だれひとり訪れる人もない。そう言われても信じ込んでしまいそうな秘境の中に、「まないたさま」は密やかに存在していた。
・「まないたさま」の清流と岩石と苔むしの時間
「まないたさま」のその姿は、その他の熊野の古代信仰の姿が見せてくれたように、岩石だった。熊野速玉神社の前身の「神倉神社」、日本最古の神社の「花の窟神社」、熊野の神秘的な秘境中の秘境「丹倉神社」を彷彿とさせる。そしてその傍らには、清流が流れていた。清流の中には、まるで古代からそのような姿であるような、巨大な岩がいくつも転がっていた。その巨岩は苔むしている。石と、木と、水がまたしてもこの国の古層の精霊を通じて、ぼくに語りかける。
そこには「まないたさま」の説明書きがあった。
「マナイタさんとよばれ婦人病に霊験ありとて地方婦女子の信仰を集めているが、マナイタ(真魚板)とこの信仰のつながりは理解でき難い。マナイタとはおそらくマナイト(真名井戸)の転化で古くそこに水神が祀られていた為にこの信仰が生まれたものだろう。
民俗学の面から考察すれば水神は五穀豊穣をもたらす神で人間界では多産を約束する神でもある。

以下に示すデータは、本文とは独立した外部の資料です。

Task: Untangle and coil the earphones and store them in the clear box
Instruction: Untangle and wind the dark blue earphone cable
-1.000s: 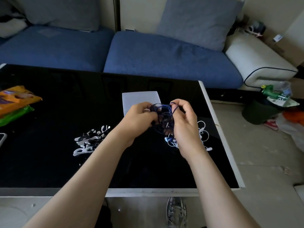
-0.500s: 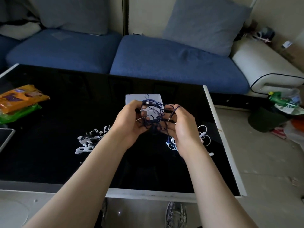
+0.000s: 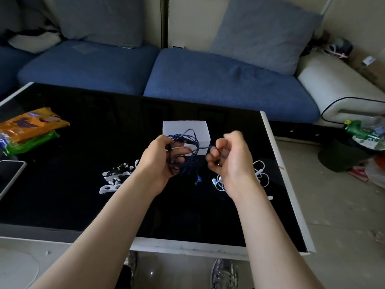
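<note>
Gripping earphones — left hand, right hand

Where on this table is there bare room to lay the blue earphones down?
Bare: the table strip behind the box, and the stretch between the snack packs and box. Crowded: white pieces at left-centre, white earphones at right.

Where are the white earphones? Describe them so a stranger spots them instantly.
On the black table, look near its right edge, beside the right hand. The white earphones lie there in loose loops on the glass, unlike the dark blue earphones held up in the air.
</note>
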Available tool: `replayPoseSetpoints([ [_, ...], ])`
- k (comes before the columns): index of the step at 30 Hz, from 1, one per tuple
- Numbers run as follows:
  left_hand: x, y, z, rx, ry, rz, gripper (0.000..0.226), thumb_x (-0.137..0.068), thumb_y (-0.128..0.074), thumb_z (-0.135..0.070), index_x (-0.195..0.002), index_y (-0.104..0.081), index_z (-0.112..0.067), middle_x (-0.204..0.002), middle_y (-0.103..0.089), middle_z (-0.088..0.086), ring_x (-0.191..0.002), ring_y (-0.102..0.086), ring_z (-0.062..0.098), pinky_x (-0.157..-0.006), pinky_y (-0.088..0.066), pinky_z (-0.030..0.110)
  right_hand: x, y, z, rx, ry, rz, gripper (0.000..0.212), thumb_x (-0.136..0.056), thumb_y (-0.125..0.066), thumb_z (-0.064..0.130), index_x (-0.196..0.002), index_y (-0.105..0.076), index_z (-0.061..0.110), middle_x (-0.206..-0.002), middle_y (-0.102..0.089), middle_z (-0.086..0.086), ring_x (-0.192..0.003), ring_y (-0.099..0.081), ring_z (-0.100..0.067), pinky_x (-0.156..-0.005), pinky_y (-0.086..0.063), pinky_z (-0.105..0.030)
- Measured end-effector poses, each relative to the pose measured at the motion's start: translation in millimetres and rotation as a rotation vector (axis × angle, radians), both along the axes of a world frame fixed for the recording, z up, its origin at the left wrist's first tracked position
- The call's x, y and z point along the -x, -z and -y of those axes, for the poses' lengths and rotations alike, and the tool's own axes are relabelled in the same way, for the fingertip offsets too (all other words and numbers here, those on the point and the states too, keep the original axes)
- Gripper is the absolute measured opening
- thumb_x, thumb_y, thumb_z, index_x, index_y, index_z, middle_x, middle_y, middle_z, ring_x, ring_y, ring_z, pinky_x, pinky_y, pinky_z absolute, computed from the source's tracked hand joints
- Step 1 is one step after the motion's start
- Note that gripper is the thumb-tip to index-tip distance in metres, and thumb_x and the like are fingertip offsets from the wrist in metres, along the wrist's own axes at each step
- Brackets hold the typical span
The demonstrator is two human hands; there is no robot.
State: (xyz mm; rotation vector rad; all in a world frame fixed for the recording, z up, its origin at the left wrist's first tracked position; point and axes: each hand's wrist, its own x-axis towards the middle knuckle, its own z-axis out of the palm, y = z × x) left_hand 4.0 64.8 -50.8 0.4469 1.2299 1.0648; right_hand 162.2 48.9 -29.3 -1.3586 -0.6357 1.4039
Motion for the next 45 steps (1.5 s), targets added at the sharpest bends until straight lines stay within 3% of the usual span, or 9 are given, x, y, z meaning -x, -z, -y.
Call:
replayPoseSetpoints([
  [2,2.4,-1.4,-2.1,-0.024,-0.011,-0.051,0.020,-0.091,-0.048,-0.026,-0.084,-0.064,-0.015,-0.078,-0.075,0.004,-0.060,-0.055,0.014,-0.058,-0.035,0.029,-4.3,2.5,-1.6,-0.023,-0.108,0.200,0.018,-0.096,-0.061,0.021,-0.080,-0.055,0.014,-0.063,-0.040,0.001,-0.052,-0.035,-0.014,-0.049,-0.029,-0.027],
  [7,5.5,-6.5,-6.2,-0.160,-0.009,-0.113,0.018,-0.080,-0.056,-0.031,-0.082,-0.066,-0.016,-0.081,-0.075,0.007,-0.072,-0.062,0.019,-0.071,-0.042,0.036,-12.3,7.5,3.3,-0.084,-0.266,0.614,0.023,-0.097,-0.059,0.016,-0.096,-0.081,0.024,-0.052,-0.059,0.018,-0.053,-0.053,-0.003,-0.055,-0.042,-0.022],
  [13,-2.5,-16.1,-1.1,-0.243,0.115,-0.032,0.031,-0.100,-0.041,-0.013,-0.101,-0.071,-0.008,-0.090,-0.077,0.016,-0.067,-0.070,0.025,-0.066,-0.058,0.034,-6.1,19.8,0.3,-0.069,-0.350,0.647,0.036,-0.098,-0.051,0.007,-0.109,-0.078,0.029,-0.099,-0.077,-0.002,-0.074,-0.071,-0.015,-0.069,-0.052,-0.030],
  [18,5.6,-15.3,4.1,-0.400,0.359,-0.366,0.040,-0.101,-0.039,-0.005,-0.112,-0.075,-0.017,-0.100,-0.080,0.010,-0.067,-0.063,0.024,-0.069,-0.054,0.036,-3.4,5.9,2.0,-0.232,-0.398,0.465,0.041,-0.105,-0.047,0.010,-0.132,-0.069,0.031,-0.098,-0.077,0.006,-0.084,-0.070,0.001,-0.075,-0.052,-0.011],
  [23,9.5,-9.6,4.8,-0.487,0.341,-0.568,0.032,-0.107,-0.048,-0.002,-0.115,-0.071,-0.023,-0.095,-0.080,0.001,-0.063,-0.069,0.018,-0.066,-0.058,0.030,-4.6,15.4,-0.6,-0.292,-0.237,0.597,0.011,-0.101,-0.070,0.024,-0.101,-0.081,0.024,-0.092,-0.081,0.005,-0.091,-0.076,-0.011,-0.090,-0.062,-0.035],
  [27,13.3,-5.2,3.0,-0.466,0.236,-0.579,0.031,-0.106,-0.055,-0.003,-0.122,-0.067,-0.028,-0.103,-0.079,-0.001,-0.084,-0.078,0.021,-0.076,-0.065,0.037,-5.9,18.3,-2.9,-0.302,-0.134,0.559,0.010,-0.102,-0.069,0.027,-0.103,-0.078,0.021,-0.091,-0.080,-0.003,-0.093,-0.077,-0.021,-0.094,-0.061,-0.049],
  [36,20.4,6.1,-3.4,-0.444,0.244,-0.850,0.038,-0.102,-0.054,-0.003,-0.103,-0.074,-0.036,-0.113,-0.070,-0.005,-0.090,-0.069,0.018,-0.069,-0.052,0.025,-3.8,17.1,-4.3,-0.382,-0.013,0.561,0.011,-0.102,-0.069,0.029,-0.100,-0.077,0.023,-0.066,-0.057,0.005,-0.061,-0.050,-0.006,-0.065,-0.045,-0.029],
  [41,22.6,3.0,1.3,-0.394,0.226,-1.155,0.052,-0.091,-0.044,0.003,-0.128,-0.063,-0.029,-0.124,-0.064,-0.005,-0.121,-0.055,0.028,-0.101,-0.048,0.046,1.2,18.4,-3.5,-0.310,-0.083,0.585,0.009,-0.096,-0.074,0.027,-0.091,-0.080,0.022,-0.062,-0.051,-0.001,-0.059,-0.043,-0.012,-0.065,-0.042,-0.031],
  [45,34.3,4.3,3.4,-0.439,-0.057,-1.317,0.029,-0.090,-0.061,-0.006,-0.111,-0.068,-0.026,-0.106,-0.070,-0.006,-0.108,-0.063,0.028,-0.095,-0.050,0.047,3.0,8.5,-0.3,-0.206,-0.130,0.505,0.007,-0.095,-0.074,0.030,-0.097,-0.079,0.025,-0.076,-0.060,-0.004,-0.067,-0.052,-0.012,-0.067,-0.046,-0.027],
])
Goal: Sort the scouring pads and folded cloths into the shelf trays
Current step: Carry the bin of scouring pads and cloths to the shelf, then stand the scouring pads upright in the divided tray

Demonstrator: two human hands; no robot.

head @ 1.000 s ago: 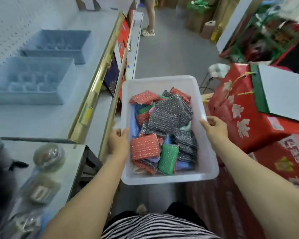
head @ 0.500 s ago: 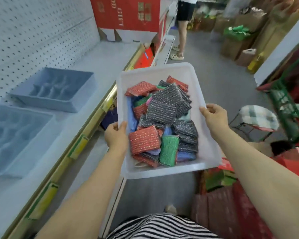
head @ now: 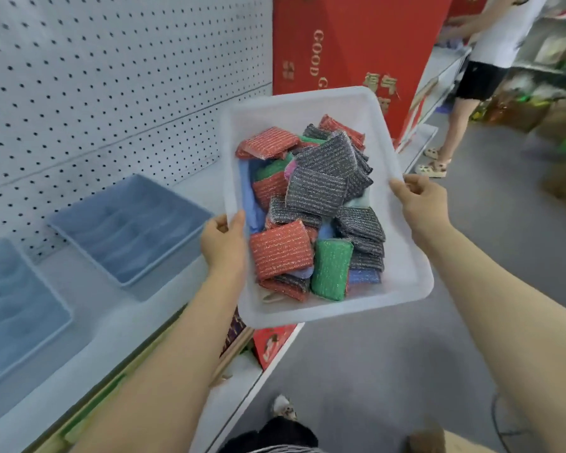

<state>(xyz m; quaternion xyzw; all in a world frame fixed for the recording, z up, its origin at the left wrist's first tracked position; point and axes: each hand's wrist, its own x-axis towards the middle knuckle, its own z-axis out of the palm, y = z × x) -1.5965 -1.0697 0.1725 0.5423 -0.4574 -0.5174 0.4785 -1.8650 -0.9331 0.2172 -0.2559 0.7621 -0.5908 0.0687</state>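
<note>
- Tall red cardboard carton [head: 350,37] at 12 o'clock reads "GOOD" in gold.
- Left hand [head: 224,245] grips the white translucent plastic bin [head: 402,273] at its 9 o'clock rim; right hand [head: 419,204] grips the 3 o'clock rim.
- Glittery red, grey and green scouring pads [head: 314,191] are heaped inside the bin, between both hands.
- 2 blue-grey plastic trays [head: 128,230] sit on the white shelf [head: 118,322] at 9 o'clock.

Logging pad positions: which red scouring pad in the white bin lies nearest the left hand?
The big red pad next to the green pad, right beside the left hand gripping the white bin; other red ones sit farther off or half buried.
</note>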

したがって水神に対して子供を求め安産を願い婦人病の平癒を祈願するのは全国通じての習俗であるが、水神と呼ばずマナイタの古語が残っている所に時代の古さが偲ばれる。
たとえば古事記、日本書紀の天の真名井、紀北丹生津姫神社の真名井、熊野本宮さんの真名井など、いづれもその例で祭祝に先立ってまず水コリをとり行を修する神聖な場所であった。今この付近の時を「垢離搔場」と称しているのはその証拠でおそらくは産田神社に関する古い遺跡であろう。」
この説明書きによると、まないたさまとは「真名井」のことであり、「真名井」とは清浄な水につけられる最上級の敬称であるらしい。一見すればまないたさまの主役は岩石のようにも思われるが、実は傍らに流れている清流こそが、古来からの祈りの主役であったようだ。
ここでは時計という機械の時間とは別の時間が流れ、どれだけ機械が時の流れや変化を指し示しても、きっと古層の深い淀みの時間が流れていることだろう。時間はこの世界にひとつではなく、いくつもの姿があることを感じとられる。そして人間の浮世がどんな濁流に飲み込まれても、ここでは清流が変わらない苔むしの時間を流していくのだろうと思われた。